Unless agreed otherwise, as a rule the personal data which we collect are stored only for as long as necessary to perform a contract or for any other purpose for which they are processed and/or for as long as a statutory obligation to retain them or an overriding private interest exists. As soon as the personal data which we collect are no longer needed for the above purposes, they are, as a rule and where possible, erased or anonymised.
9. Are personal data disclosed to third parties and/or abroad?
Where permitted by law and where we consider appropriate, we may disclose the personal data which we collect to third parties (e.g. service providers, suppliers and other Partners) for processing for purposes in connection with our business activities. We are entitled in particular to instruct processors at home or abroad to process personal data and to disclose the personal data which we collect to them for that purpose, provided that they enter into a contract in which they undertake to process the personal data only on our instruction and for our purposes and to comply with this data protection statement and the applicable data protection laws.
Unless we are required to disclose personal data by law or under an official or court order, the personal data which we collect are only disclosed to third parties with the data subject’s consent.
Personal data are only transferred to countries without appropriate data protection laws where suitable contractual guarantees are given or where the law grants an exception, for example for the purpose of consenting to, establishing, exercising or asserting legal claims or performing a contract.
10. Must personal data be provided?
For the purpose of contracts with us, Partners must provide the personal data needed to enter into and perform the contract and discharge the associated contractual obligations.

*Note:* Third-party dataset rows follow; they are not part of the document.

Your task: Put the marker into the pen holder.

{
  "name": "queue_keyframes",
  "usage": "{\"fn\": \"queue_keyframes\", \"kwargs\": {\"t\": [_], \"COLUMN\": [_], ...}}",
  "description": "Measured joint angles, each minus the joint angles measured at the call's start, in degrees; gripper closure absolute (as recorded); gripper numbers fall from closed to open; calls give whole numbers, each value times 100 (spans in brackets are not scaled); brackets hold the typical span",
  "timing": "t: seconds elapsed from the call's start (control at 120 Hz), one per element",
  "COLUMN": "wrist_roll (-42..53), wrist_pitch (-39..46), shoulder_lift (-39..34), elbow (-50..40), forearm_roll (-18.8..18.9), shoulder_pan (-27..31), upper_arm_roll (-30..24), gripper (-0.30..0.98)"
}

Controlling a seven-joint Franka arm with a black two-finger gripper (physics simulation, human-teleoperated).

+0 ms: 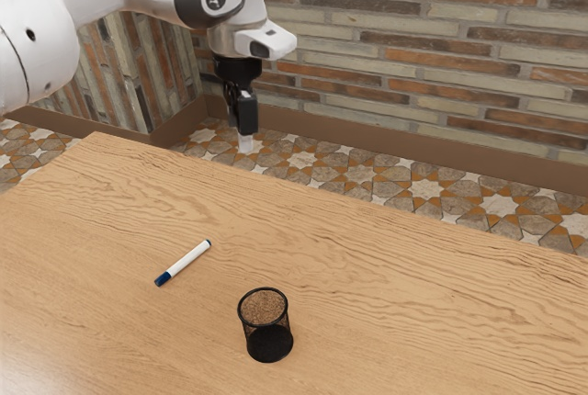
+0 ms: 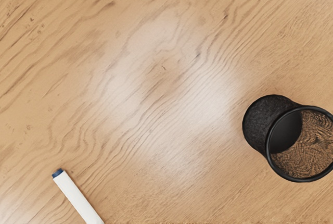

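Observation:
High above the table's far side, my gripper (image 1: 245,145) points down, well apart from both objects. The white marker (image 1: 186,261) with a blue cap lies flat on the wood, its capped end towards the exterior view's lower left. A black mesh pen holder (image 1: 266,326) stands upright to the marker's right in the exterior view, and nothing is visible inside it. From my hand's camera, part of the marker (image 2: 76,197) shows with a small blue end, and the pen holder (image 2: 270,125) stands apart from it.
The wooden table (image 1: 367,276) has its far edge below my hand in the exterior view. Past that edge are a patterned tile floor (image 1: 427,191) and a brick wall (image 1: 441,55).

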Motion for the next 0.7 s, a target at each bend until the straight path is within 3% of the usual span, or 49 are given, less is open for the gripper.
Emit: {"fn": "queue_keyframes", "kwargs": {"t": [0.067, 0.192, 0.35, 0.45, 0.55, 0.7], "wrist_roll": [198, 479, 757, 893, 1012, 1088], "wrist_pitch": [-26, -52, -58, -14, 302, 1177], "shoulder_lift": [184, 87, 133, 470, 844, 262], "elbow": [-7, -819, -1577, -1686, -1838, -2911], "forearm_roll": [18, 16, 39, 232, 183, 3], "shoulder_pan": [20, 180, 1084, 1259, 1299, 1338], "upper_arm_roll": [2, -56, -26, -33, -42, -39], "gripper": [0, 0, 0, 0, 0, 0]}}
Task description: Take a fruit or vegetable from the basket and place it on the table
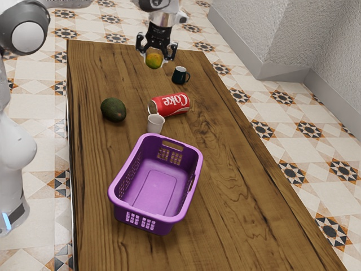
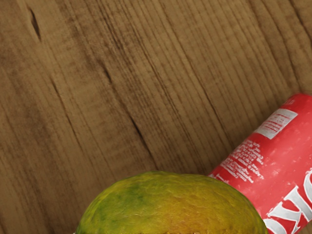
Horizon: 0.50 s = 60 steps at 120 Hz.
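Nearest the exterior camera you have the wooden table (image 1: pixel 225 214), running away under everything else, and that is where the fruit must end up. On its near half sits the purple basket (image 1: pixel 141 212), upright, well apart from your gripper (image 1: pixel 155 55), so its walls shouldn't trouble the set-down. The fingers stand partly apart, closed on the mango (image 1: pixel 154 61) from two sides, over the table's far end and outside the basket. Before you lower, mind the red Coke can (image 1: pixel 172 105), lying on its side; the wrist view shows it close alongside the fruit, and a nudge would probably set it rolling. The dark avocado (image 1: pixel 113 109) rests farther off, toward the exterior view's left, and looks safe from your path. As for the mango itself, expect moderate weight and a firm body with a little give under a smooth, faintly slippery skin; squeeze too hard and you could bruise it, too lightly and it may turn. Its widest part is the place to hold, pads level on opposite flanks, as your grip seems to have it. Lower it straight down, let the wood take the weight, then open gently, since a round fruit can roll. The dark mug (image 1: pixel 179 75) stands near it, toward the exterior view's right, so don't swing or spread that way. Smallest is the pale cup (image 1: pixel 155 124), upright between can and basket, light and easily tipped if you drift toward the basket.
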Motion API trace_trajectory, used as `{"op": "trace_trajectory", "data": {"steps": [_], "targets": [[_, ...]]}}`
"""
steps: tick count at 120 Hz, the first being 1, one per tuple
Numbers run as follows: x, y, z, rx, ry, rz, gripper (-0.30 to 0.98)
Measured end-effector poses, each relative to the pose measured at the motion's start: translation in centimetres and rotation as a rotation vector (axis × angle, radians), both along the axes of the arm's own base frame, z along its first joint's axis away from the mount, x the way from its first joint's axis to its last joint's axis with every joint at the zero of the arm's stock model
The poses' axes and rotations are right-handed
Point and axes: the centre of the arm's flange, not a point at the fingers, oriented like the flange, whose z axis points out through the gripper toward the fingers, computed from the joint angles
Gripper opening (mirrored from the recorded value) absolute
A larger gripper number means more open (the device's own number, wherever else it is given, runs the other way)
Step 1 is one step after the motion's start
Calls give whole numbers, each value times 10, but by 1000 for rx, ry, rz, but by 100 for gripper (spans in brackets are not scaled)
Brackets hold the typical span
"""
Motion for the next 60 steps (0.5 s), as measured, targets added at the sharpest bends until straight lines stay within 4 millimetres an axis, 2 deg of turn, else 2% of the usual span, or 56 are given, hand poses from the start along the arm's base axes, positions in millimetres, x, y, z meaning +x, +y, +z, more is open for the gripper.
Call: {"op": "trace_trajectory", "data": {"steps": [6, 14, 18, 27, 46, 53, 60], "targets": [[4, 13, -11, -6, -12, -19, 28], [4, 28, -15, 0, -33, -39, 29], [2, 35, -15, 4, -43, -47, 39], [-3, 48, -14, 13, -63, -62, 51], [-18, 75, -12, 34, -81, -81, 63], [-27, 82, -1, 45, -100, -79, 65], [-36, 77, 41, 76, -165, -82, 66]]}}
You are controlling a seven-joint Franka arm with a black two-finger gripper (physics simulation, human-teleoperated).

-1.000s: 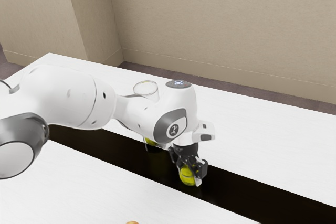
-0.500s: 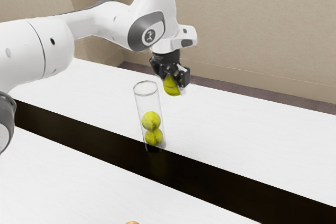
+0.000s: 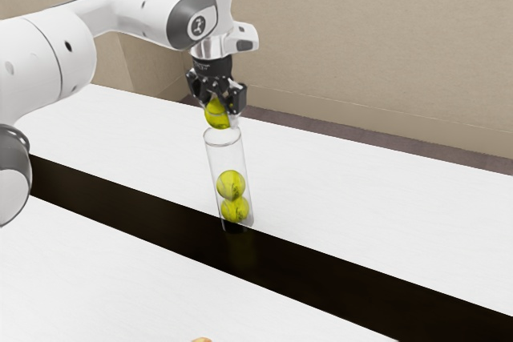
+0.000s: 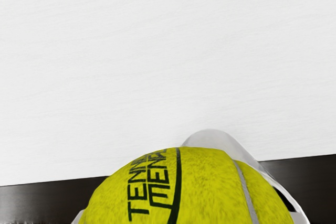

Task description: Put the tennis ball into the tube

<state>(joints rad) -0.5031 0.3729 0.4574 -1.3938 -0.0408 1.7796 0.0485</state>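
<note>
My gripper [image 3: 218, 108] is shut on a yellow-green tennis ball [image 3: 217, 116], hanging just above the open rim of the clear tube. The transparent tube [image 3: 220, 158] stands upright on the table's dark band edge, with two more tennis balls stacked at its bottom, the upper one [image 3: 231, 185] resting on the lower one [image 3: 235, 211]. In the wrist view the held ball [image 4: 199, 192] is large, with dark lettering, and partly covers the tube [image 4: 212, 139] beneath it.
A white table [image 3: 361, 198] is crossed by a long dark band [image 3: 144, 210]. A small orange-tan object [image 3: 202, 339] peeks in at the exterior view's bottom edge. A beige wall stands behind the table.
From low at the table, my gripper has risen with the ball, then moved toward the exterior view's left until over the tube. The tube and its two balls have stayed in place.
</note>
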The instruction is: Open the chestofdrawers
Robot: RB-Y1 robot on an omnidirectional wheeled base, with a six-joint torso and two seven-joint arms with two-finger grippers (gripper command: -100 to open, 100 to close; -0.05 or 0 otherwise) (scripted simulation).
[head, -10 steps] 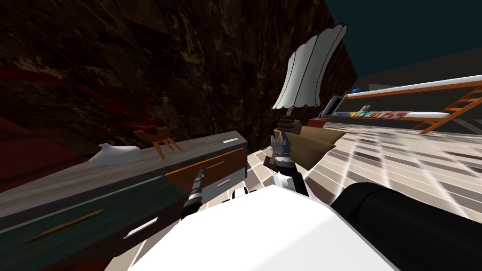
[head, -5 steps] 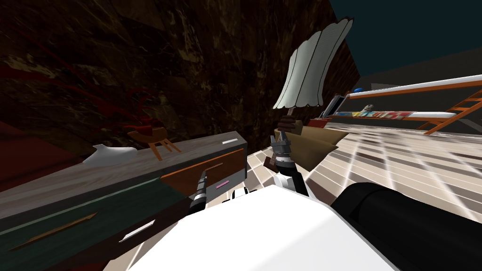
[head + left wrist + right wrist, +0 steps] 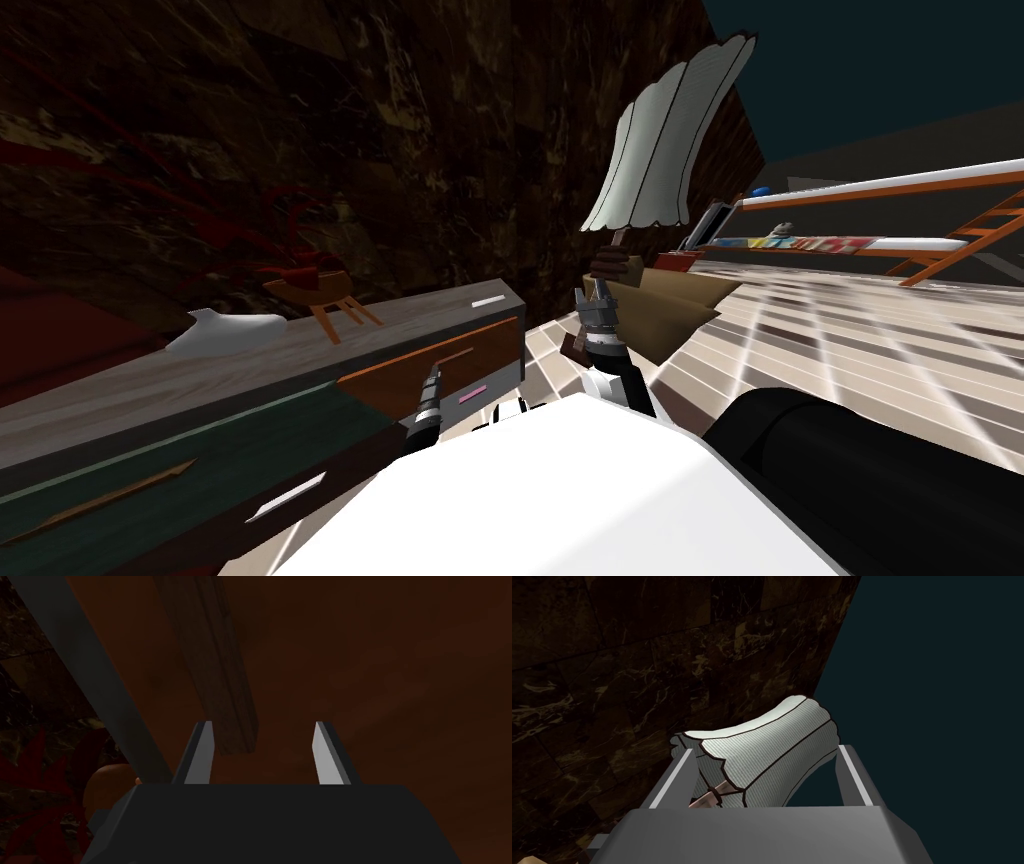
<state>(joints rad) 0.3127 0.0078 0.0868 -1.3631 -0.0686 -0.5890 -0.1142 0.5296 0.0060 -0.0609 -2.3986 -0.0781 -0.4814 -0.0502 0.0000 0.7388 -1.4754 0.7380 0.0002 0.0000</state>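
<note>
The chest of drawers [image 3: 250,365] runs along the dark wall on my left, with a grey wood top and drawer fronts in orange-brown and dark green. My left gripper [image 3: 436,370] points at the orange-brown drawer [image 3: 485,348]. In the left wrist view that gripper [image 3: 262,726] is open, and the end of the drawer's wooden bar handle [image 3: 220,676] lies between its fingers, close to one of them. My right gripper [image 3: 597,303] is raised beside the chest's end, open [image 3: 764,748] with nothing held.
A lamp with a pale ribbed shade [image 3: 660,150] stands on a brown low table [image 3: 670,300] right of the chest. A white dish [image 3: 225,328] and a small wooden stand [image 3: 320,288] sit on the chest's top. A bunk bed with a ladder [image 3: 900,240] lies far right across the tiled floor.
My head view has shifted a little, sliding the chest leftward in the picture. My left gripper has crept forward toward the orange-brown drawer's handle. The right arm has stayed put.
</note>
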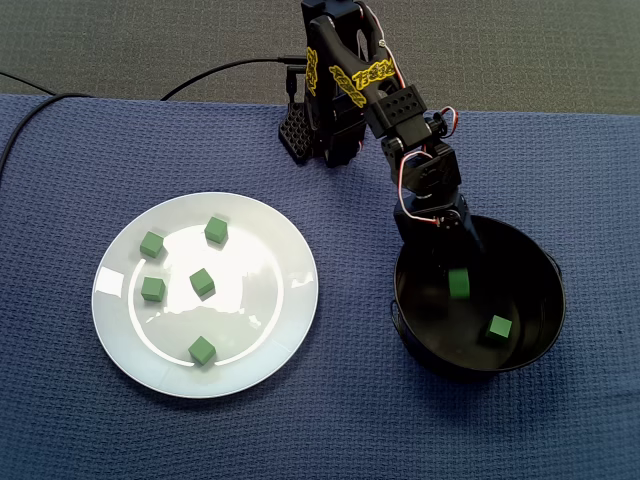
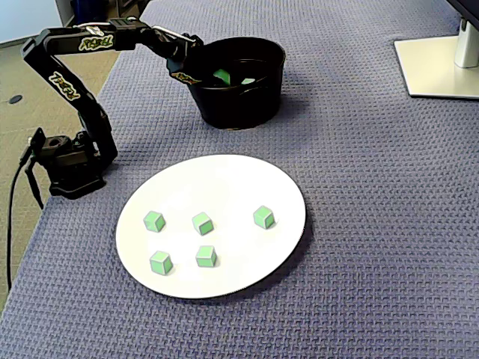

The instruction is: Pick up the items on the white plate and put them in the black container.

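closest to the camera in a fixed view is the white plate (image 2: 288, 191), lying on a blue woven cloth (image 2: 374, 247) and carrying five green cubes, all apart from each other: two along the near side (image 2: 161, 262) (image 2: 206, 256), two just behind them (image 2: 154, 221) (image 2: 203, 223), and one off to the right (image 2: 263, 217). beyond the plate and well apart from it stands the black container (image 2: 247, 105). the black arm (image 2: 75, 93) with yellow markings rises from its base at the left edge of the cloth and reaches across to the container, its gripper (image 2: 212, 75) dipped over the near-left rim. in the other fixed view the gripper (image 1: 458, 258) points down into the container (image 1: 535, 275), where two more green cubes sit: one (image 1: 459, 283) right at the fingertips, another (image 1: 498, 328) lower on the floor. dark fingers against the dark bowl make it impossible to tell whether the jaws are parted or gripping that cube. a white monitor foot (image 2: 438, 67) stands at the far right.
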You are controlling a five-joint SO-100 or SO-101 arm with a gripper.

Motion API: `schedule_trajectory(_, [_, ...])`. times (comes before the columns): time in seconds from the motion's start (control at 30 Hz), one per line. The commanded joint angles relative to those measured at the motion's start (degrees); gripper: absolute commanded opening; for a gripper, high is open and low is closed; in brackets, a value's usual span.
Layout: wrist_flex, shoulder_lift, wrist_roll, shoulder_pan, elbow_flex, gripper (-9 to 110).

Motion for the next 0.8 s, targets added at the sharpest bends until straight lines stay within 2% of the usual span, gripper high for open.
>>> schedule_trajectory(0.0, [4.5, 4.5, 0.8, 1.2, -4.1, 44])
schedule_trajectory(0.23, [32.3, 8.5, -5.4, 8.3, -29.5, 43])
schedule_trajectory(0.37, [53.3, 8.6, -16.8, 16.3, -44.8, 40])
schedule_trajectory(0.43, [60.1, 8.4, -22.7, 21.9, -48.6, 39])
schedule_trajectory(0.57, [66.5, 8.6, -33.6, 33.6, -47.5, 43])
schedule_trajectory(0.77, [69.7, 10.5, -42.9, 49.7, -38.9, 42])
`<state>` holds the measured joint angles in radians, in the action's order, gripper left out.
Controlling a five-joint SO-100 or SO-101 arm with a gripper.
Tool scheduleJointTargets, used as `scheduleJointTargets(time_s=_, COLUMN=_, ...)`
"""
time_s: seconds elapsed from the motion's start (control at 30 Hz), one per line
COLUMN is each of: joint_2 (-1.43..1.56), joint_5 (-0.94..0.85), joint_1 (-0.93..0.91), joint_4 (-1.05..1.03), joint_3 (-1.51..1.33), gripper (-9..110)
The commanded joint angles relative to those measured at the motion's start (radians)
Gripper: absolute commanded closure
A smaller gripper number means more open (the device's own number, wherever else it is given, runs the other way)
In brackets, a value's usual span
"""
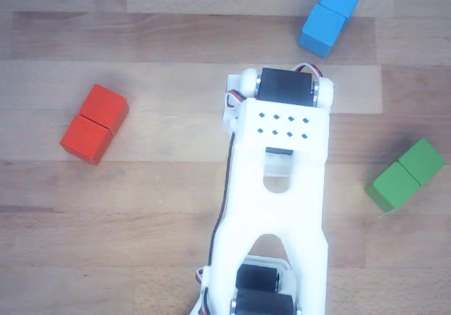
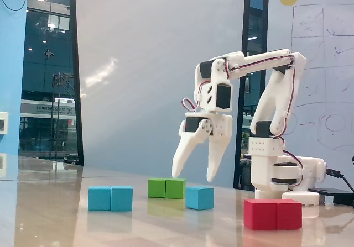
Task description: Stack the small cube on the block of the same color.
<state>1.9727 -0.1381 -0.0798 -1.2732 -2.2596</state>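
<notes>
While the jaws (image 2: 193, 177) hang spread above, the green block (image 2: 166, 188) flanks the small cube (image 2: 199, 198).

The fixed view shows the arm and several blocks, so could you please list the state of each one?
gripper: open, raised above the table, holding nothing
small cube: on the table, not stacked
blue block: lying flat, nothing on top
green block: lying flat, untouched
red block: lying flat, untouched
</notes>
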Motion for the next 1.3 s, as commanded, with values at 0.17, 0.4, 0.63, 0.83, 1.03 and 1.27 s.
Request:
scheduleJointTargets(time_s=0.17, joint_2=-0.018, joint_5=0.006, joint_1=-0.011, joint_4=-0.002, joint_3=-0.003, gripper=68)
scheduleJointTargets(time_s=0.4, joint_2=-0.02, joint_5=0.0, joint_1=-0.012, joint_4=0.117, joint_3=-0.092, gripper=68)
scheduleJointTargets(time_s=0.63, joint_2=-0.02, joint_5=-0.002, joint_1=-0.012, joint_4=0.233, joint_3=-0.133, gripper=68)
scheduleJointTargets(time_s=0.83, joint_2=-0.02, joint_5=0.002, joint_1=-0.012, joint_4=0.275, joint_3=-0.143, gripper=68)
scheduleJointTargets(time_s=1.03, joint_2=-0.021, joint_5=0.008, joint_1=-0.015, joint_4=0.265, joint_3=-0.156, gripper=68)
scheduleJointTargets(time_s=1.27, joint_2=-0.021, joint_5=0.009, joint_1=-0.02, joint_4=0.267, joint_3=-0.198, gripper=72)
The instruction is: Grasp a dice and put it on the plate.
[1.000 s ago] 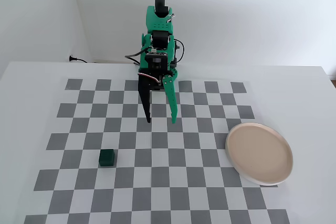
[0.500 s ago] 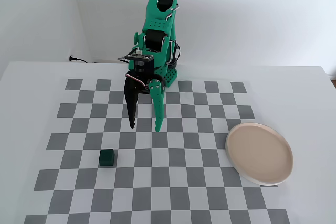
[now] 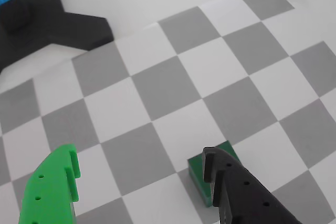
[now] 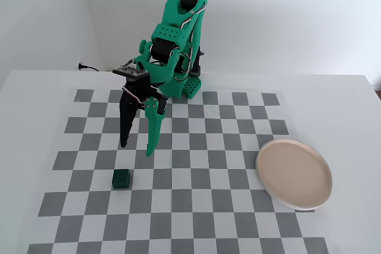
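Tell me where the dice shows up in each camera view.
Wrist view: the dice sits at the bottom, right of centre, partly hidden behind the black gripper finger.
Fixed view: the dice is lower left, in front of the open gripper.
Shared landmark: the checkerboard.

My arm (image 4: 172, 46) leans out from its base toward the left of the fixed view, upper links folded over, wrist tipped so the fingers point down at the board. My gripper (image 4: 136, 149) hangs spread wide, holding nothing, its tips above the surface and not touching it. One finger is black (image 4: 126, 124), the other bright green (image 4: 152, 128). In the wrist view the green finger (image 3: 50, 192) sits at lower left and the black finger (image 3: 239, 195) at lower right, a broad gap between them.
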`<state>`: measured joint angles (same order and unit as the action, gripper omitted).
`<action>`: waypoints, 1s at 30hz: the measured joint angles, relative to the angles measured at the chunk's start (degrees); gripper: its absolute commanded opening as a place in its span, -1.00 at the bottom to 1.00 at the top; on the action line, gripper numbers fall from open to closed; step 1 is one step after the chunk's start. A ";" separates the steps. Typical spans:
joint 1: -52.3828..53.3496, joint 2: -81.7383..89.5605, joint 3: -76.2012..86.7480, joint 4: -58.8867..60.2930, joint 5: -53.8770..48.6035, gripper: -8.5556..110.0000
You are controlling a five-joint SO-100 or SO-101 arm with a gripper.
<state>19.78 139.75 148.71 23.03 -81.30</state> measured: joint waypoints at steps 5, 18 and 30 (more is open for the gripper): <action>3.16 -5.36 0.00 -3.87 0.00 -0.52; 5.27 -13.45 0.00 -7.56 -1.23 -0.46; 3.96 -17.93 0.00 -9.93 -1.76 -0.43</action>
<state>23.73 121.82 148.71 13.10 -83.06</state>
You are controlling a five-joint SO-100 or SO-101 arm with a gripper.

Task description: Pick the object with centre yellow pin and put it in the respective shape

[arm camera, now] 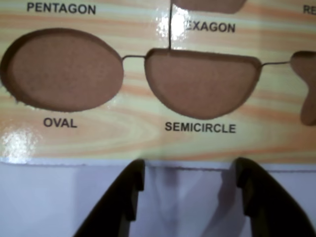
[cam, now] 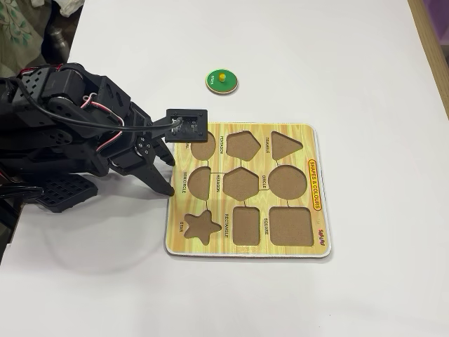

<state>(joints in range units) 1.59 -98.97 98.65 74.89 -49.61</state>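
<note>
Green round disc with pale wooden rim and yellow centre knob (cam: pixel 221 81) is lying on the white table (cam: pixel 365 63), above the wooden shape board (cam: pixel 314 184), untouched. Black gripper (arm camera: pixel 190 190) is hovering at the board's left edge, jaws apart, empty. Pickup not yet begun; next: reaching to the disc. All cutouts, including the circle recess (cam: pixel 287 181), are sitting empty.

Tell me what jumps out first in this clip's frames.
The wooden shape board fills the table's middle in the fixed view, every cutout empty. Beyond its far edge lies the green disc with the yellow pin, alone on white. The black arm's hand sits open at the board's left edge, near the semicircle cutout.
</note>
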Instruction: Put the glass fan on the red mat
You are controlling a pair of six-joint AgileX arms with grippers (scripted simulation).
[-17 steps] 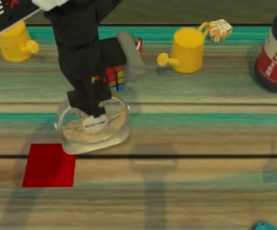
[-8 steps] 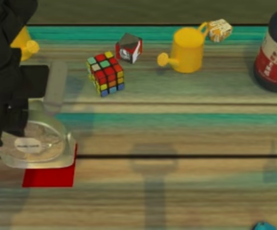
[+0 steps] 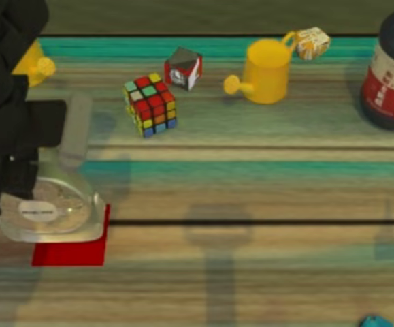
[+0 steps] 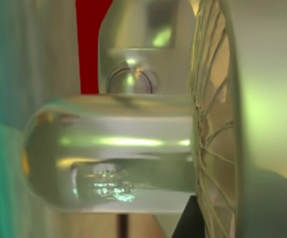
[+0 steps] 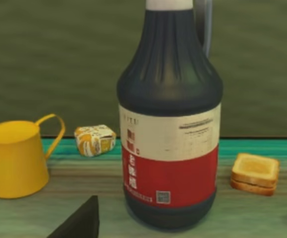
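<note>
The clear glass fan hangs over the red mat at the table's left, covering the mat's far part and overhanging its left side. I cannot tell whether it touches the mat. My left gripper is shut on the fan from the far left side. In the left wrist view the fan's motor housing and grille fill the picture, with a strip of red mat behind and one black finger against the grille. My right arm is outside the top view; its wrist view shows one black finger.
A Rubik's cube and a red-and-white cube lie right of the fan. Further back stand two yellow watering cans, a small orange box and a dark bottle. Toast lies beside the bottle.
My left arm carried the fan leftward and nearer, from beside the Rubik's cube to over the red mat. In the last half second it only settled slightly.
</note>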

Without the Partner’s personal data, we are unable to enter into or perform a contract with them. As a rule, even the Schaulager website cannot be used without certain information needed for data communication purposes (e.g. IP address). However, as a rule, you are not required by law to provide us with data.
11. What are your rights?
You are entitled, under the laws which protect your personal data to access your personal data and to have them rectified, erased, restricted or transferred at any time, provided we are not required by law to retain your personal data or they are not needed in order to perform a contract.
Consent to data collection and processing can also be revoked at any time, but only for the future.
You may request access, rectification, erasure and restriction, exercise the right to object, revoke consent to data processing and request data transfer at any time by emailing us at firstname.lastname@example.org.
Finally, data subjects are also entitled to complain to the regulator if they believe that their personal data are not being processed lawfully. The Swiss data protection regulator is the Federal Data Protection and Information Commissioner (www.edoeb.admin.ch).
12. What happens if the data protection statement is amended?
By using the Schaulager website, Users consent to the collection and processing of their personal data in keeping with this data protection statement. If the data protection statement forms part of a contractual agreement between us and a Partner, the Partner consents to the collection and processing of their personal data in keeping with this data protection statement on entering into the contract or, where applicable, further to an enquiry addressed to us.
We may amend this data protection statement at any time without prior notice. The latest version published on the Schaulager website applies. By continuing to use the Schaulager website, Users accept the amendments. If the data protection statement forms part of a contractual agreement between us and a Partner, the Partner is advised of amendments by appropriate means.